Anoche tuve el mejor sueño de mi vida. Antes de contároslo quiero aclararos un poco cómo soy yo. Soy una chica de 24 años, delgada, bastante guapa y que disfruta del sexo como nadie. Me encanta el sexo. Me gustan mucho las pollas, no lo puedo evitar.
Pero si hay unas pollas que me gustan mucho más que las demás son las pollas de los negros. Esos pollones descomunales que te llenan por completo y que te hacen correrte una y otra vez. Por lo menos eso es lo que he oído porque por desgracia no he podido aún probar. Y digo aún porque tengo que encontrar a un negro que me la clave. Y más después del sueño que he tenido hoy. Os cuento:
En mi sueño aparecía yo no sólo con un negro, sino con cuatro. Eran cuatro tíos tremendísimos de buenos. Cachas, guapos y con unos pollones tremendos. Y allí estaba yo, en medio de todos ellos. Rodeada de esos cuatro portentos físicos, cuatros maravillas de la naturaleza.

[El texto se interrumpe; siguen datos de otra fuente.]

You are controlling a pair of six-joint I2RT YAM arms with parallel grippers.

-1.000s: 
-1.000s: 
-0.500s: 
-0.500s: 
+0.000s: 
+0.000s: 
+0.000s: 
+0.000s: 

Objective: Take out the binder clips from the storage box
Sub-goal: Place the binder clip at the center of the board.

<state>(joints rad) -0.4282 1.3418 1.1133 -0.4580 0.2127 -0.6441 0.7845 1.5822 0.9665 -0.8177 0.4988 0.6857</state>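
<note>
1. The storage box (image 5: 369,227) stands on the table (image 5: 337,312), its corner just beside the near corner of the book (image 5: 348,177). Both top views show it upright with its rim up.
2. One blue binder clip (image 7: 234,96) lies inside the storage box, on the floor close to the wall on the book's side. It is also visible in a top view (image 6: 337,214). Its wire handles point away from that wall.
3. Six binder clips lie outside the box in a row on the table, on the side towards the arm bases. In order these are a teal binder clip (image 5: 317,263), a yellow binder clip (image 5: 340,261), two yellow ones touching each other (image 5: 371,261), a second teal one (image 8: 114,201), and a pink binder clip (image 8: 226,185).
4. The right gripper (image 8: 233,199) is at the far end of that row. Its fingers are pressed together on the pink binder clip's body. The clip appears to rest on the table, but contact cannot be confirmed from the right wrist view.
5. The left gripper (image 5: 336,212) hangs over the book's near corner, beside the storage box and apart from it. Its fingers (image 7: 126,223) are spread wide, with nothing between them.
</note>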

Así que me arrodillaba y empezaba a comerme todas las pollas a la vez. Una tras otra, como una auténtica posesa. Tenía la cosa que más me gustaba en el mundo multiplicada por cuatro. Si el cielo existe, estoy seguro que se parece mucho a esto.
Comía una polla tras otra, dos a la vez mientras con ambas manos agarraba las otras dos. Una, otra, hasta la garganta, no podía parar, estaba disfrutando como una loca. Y yo estaba muy perra. Muy cachonda. Mi coñito estaba súper mojado. Y aún no había llegado lo mejor.